Natürlich gab es das „Zuhause“ nicht mehr. Dort, wo sie früher gelebt hatte, stand nun das fünfstöckige Parkhaus eines Kino-Komplexes. Einmal parkte sie hier zu lange, dafür zahlte sie fünfzig Euro Überziehungsgebühr. Es interessierte niemanden, dass an der Stelle an der ihr Auto gestanden hatte, einst ihr Kinderzimmer war.
Doch ihr früheres Zuhause wanderte ständig, es zog immer mit ihrer Mutter und ihren Halbgeschwistern mit. Ihr neues Zuhause befand sich außerhalb der Stadt, unten am Fluss, dort, wo sie jedes Wochenende die Autos anzündeten, zumindest war das die letzte Adresse, die ihre Mutter ihr genannt hatte – Chaussee 127.
Das Viertel rühmte sich einst seiner Schönheit: große Wiesen, kleine Parks, ein paar Dichterstatuen und ein Kulturzentrum, das „Spielplatz“ hieß. Jetzt sah es anders aus: abgestorbene Bäume, verschmutzte Bildnisse und über allem lag ein Dunst, als hätte der graue Star die Stadt erfasst.
Chaussee 127 – einst eine der besten Adressen der Stadt, dann kamen die quadratisch-praktischen Häuser mit ihren zehn Stockwerken.
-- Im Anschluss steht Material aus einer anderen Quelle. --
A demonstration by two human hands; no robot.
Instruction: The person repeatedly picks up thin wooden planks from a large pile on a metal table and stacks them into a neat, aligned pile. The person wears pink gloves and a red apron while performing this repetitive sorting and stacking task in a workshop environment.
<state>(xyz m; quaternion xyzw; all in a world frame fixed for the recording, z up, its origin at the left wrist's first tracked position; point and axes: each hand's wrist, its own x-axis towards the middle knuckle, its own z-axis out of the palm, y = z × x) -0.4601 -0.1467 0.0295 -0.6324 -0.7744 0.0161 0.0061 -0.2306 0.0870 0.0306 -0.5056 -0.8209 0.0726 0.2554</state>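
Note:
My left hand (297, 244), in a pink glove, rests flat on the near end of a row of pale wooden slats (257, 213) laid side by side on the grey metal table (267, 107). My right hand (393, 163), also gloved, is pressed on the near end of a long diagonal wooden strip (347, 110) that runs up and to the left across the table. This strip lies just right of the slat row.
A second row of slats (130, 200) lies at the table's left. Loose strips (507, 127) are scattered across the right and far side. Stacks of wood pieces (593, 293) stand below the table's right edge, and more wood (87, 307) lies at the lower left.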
Sie wuchsen wie Unkraut aus dem Boden. Ein Jahr später verschlangen sie alle anderen Gebäude, warfen lange Schatten über die Efeu geschützten Jugendstilhäuser mit ihren Verschnörkelungen und den winzigen Balkonen. Zehn Jahre später gab es fast nur noch zehnstöckige Häuser. Chaussee 127 gehörte dazu.

Ein kleines Kind öffnete Clara die Tür. Kaum größer als ein paar Stiefel mit Absätzen.
„Wer bist du denn?“
Doch das Kleine grinste nur und warf die Tür zu. Clara klingelte noch einmal, diesmal hörte sie die tiefe Stimme einer Frau, die mit ihren Kindern sprach und diese ermahnte. Dann schlürfte sie langsam zur Tür, öffnete einen Spalt und schaute heraus.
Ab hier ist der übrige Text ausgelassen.